This Shabbat we will bless the upcoming month of Tammuz, which begins on Tuesday. And for the Rabbis, it is in the month of Tammuz that we begin the calendrical climb towards the High Holidays.
From a historical standpoint, the middle of Tammuz (the 17th) is when the Romans breached the walls of the Temple in Jerusalem, beginning the fall of the Second Temple. This is a time of chaos and desperation in the lives of the Jews, when sects fought against each other, when the centerpiece of their Jewish world came crumbling down, when they went into exile. But despite the tragedy of the destruction, something beautiful happened: Judaism changed. The way that we practiced as a people changed. This shift propelled Judaism away from a Temple focus and towards a community dedicated to prayer, learning, and mitzvot. While certainly it happened with pain and difficulty, the people - our people - rose.

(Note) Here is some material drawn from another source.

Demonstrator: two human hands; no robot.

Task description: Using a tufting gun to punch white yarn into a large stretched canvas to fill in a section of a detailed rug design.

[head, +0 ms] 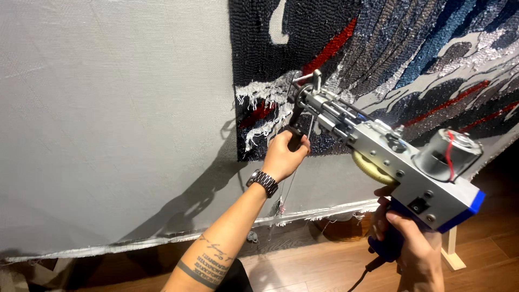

The rabbis also teach that the biblical character of Joseph was born on the first of Tammuz. Joseph has a particularly tragic story. Just when we thought one of our ancestors - Jacob, his father - had enough children to build a nation, they tear each other apart. Joseph is thrown down into a pit, sold into slavery, accused of adultery with his master’s wife, and thrown into jail. And then, miraculously, he rises. He becomes a leader in Egypt and ultimately it is because of his work that the Israelites - his very brothers - survive a famine and thrive, finally becoming a community, a nation.
The rabbis teach of a concept called yeridah l’tzorech aliya - descending in order to rise. It’s the understanding that sometimes we need to break things apart, dismantling them, in order to reorient them and put them back together, such that they can be better. Yeridah l’tzorech aliya teaches, like the phoenix, that sometimes growth, beauty, and new beginnings can come from difficulty. It’s a way of honoring and acknowledging the pain and challenge that come with life, alongside the way we emerge from it and grow, without discounting either side.
Tammuz, in this way, asks us to pay attention to the full experience of life. Pay attention to the heartbreak and pain and the lowest of lows, and also, pay attention to the growth, the new things that develop, the beautiful moments. And sometimes, we are meant to weave both together. In Tammuz we are asked to imagine what, perhaps, we might need to break apart, so that we can build anew. How might we intentionally craft yeridah l’tzorech aliya - doing the hard work that feels complicated and painful, so that we can rise? This is the charge of Tammuz, knowing that each of us can grow and change - even if the path to get there is hard - and that regardless of where we are in life, that we each have the capacity to rise.